This striking stainless steel kettle may not come cheap, but with five different temperature presets, it can serve your drinks at exactly the right temperature for the best flavour and experience - ideal for those tea and coffee connoisseurs. It even has a ‘keep warm’ function, which maintains the water temperature and prevents the need to reboil. No wonder it won the top spot for variable temperature on our overall best kettles round-up too.

A cordless jug sitting on a 360-degree swivel base, the Sage Smart Kettle is ideal for both left and right-handed users, with a large easy-grip handle and soft close lid that reduces the risk of splashing and steam burns. 

While the water window can be a little tricky to read in low light, it allows you to avoid wastage by filling it with only as much water as you need - whether that's your morning brew before breakfast or a seven-cup coffee catch-up with friends. It’s worth mentioning, however, that the minimum water level is two cups, so if you’re catering for one, you’ll inadvertently be boiling more than you need.

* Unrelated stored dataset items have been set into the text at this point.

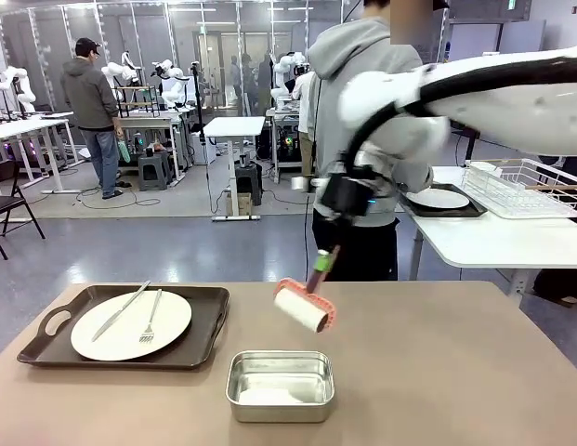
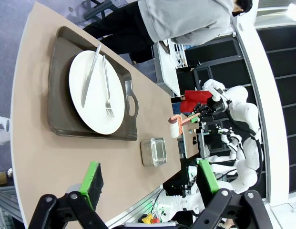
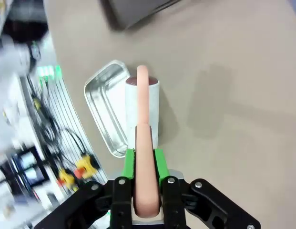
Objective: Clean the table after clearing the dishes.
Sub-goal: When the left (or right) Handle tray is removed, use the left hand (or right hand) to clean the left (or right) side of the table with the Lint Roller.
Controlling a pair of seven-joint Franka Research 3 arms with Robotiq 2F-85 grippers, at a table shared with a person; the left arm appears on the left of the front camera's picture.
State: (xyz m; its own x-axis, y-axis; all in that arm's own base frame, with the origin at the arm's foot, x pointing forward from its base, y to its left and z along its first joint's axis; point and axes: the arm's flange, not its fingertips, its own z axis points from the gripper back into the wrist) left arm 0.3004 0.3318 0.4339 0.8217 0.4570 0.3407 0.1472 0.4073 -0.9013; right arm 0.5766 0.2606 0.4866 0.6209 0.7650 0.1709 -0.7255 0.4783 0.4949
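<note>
Front view: carries a lint roller point(image 1: 302, 308) in the right gripper point(image 1: 323, 263), slanting down over the far middle of the table point(image 1: 437, 372); cannot tell whether roll and top touch. Keeps a dark tray point(image 1: 46, 325) at the table's left, bearing a white plate point(image 1: 130, 327) with knife point(image 1: 121, 311) and fork point(image 1: 150, 321) side by side. Sets a steel pan point(image 1: 280, 384) nearer than the roller, apart from the tray. Places a person point(image 1: 362, 56) in a grey hoodie behind the far edge, and a second plate point(image 1: 437, 198) on another tray point(image 1: 455, 213) on the white table point(image 1: 492, 242) to the right.

Left wrist view: spreads the left gripper point(image 2: 148, 171) wide, nothing between the jaws, above the table's near edge, looking over pan, tray and plate.

Right wrist view: pinches the roller's pink handle point(image 3: 144, 191) between green pads point(image 3: 129, 162); puts the white roll just beside the pan, over bare tan top.
</note>
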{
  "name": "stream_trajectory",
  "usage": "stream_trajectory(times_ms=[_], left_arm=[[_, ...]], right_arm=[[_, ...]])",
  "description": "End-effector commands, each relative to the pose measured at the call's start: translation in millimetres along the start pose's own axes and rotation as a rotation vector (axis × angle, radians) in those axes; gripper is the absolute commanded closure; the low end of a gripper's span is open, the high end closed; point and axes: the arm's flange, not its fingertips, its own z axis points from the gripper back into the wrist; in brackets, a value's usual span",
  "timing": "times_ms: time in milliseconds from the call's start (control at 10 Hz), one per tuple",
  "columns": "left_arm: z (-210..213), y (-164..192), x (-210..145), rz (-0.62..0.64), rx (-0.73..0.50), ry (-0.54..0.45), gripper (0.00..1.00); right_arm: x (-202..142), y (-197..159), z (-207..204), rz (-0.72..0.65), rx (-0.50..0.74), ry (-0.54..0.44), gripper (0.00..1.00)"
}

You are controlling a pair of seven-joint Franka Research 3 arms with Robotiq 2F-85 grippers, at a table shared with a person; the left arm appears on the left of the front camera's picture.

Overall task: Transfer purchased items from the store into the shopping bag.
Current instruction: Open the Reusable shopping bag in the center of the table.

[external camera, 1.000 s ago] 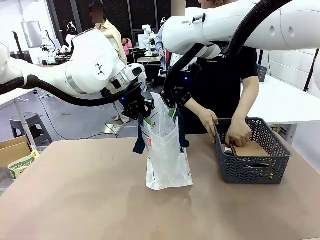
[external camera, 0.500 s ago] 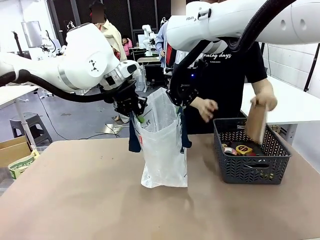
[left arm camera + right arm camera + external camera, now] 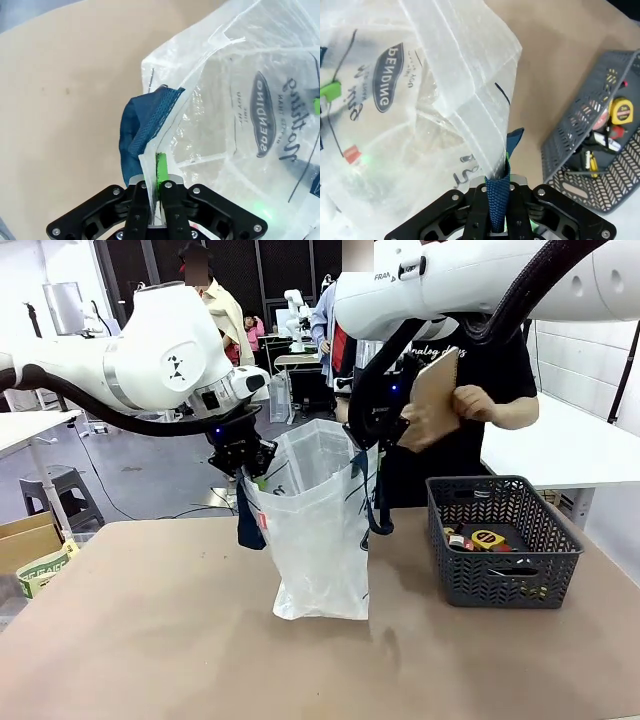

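The person's hand [image 3: 472,403] has lifted a tan packet [image 3: 432,400] out of the basket [image 3: 505,580] and grips it above the bag [image 3: 315,530], whose mouth the left gripper [image 3: 250,462] and right gripper [image 3: 372,440], both clamped on it, now hold wider; dropping it in looks next

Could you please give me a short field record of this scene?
bag: held open on the table
left claw: shut on the bag's rim beside a navy strap
right claw: shut on the opposite rim and strap
tan package: in the person's hand, raised, between bag and basket
basket: on the table, tape measure inside
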Motion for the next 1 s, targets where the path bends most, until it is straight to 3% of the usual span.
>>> stream_trajectory(times_ms=[0, 300, 900], left_arm=[[6, 0, 2, 0.043, 0.056, 0.021, 1.0], [11, 5, 3, 0.03, 0.118, 0.023, 1.0], [10, 12, -2, -0.126, 0.015, -0.016, 1.0]], right_arm=[[-6, -4, 0, 0.057, -0.048, 0.043, 1.0], [-6, -9, 2, 0.131, -0.089, 0.056, 1.0], [-7, -11, 2, 0.231, -0.062, 0.013, 1.0]])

While the limescale filter isn’t as effective as some, this stainless steel design is quick and easy to clean, making it a smart choice for hard water areas when cared for correctly. 

Related: Best integrated dishwasher for a streamlined, modern kitchen

Best hard water kettle for temperature options

Cuisinart Signature Collection Multi-Temp Jug Kettle

What we like
  • Concealed element and removable limescale filter 

  • Three-year guarantee

  • LCD temperature display 

  • Matching toaster available

What we don't like
  • Temperature button beeps which may be annoying to some

  • Temperature adjustments may not be used regularly 

Key specs

Price on writing: £89 | Capacity: 1.7 litres | Speed: Unspecified | Power: 3000W | Filter: Yes, removable

What Mumsnet users say
Marylou2 · Tried & Tested
I have a Cuisinart kettle and I love it.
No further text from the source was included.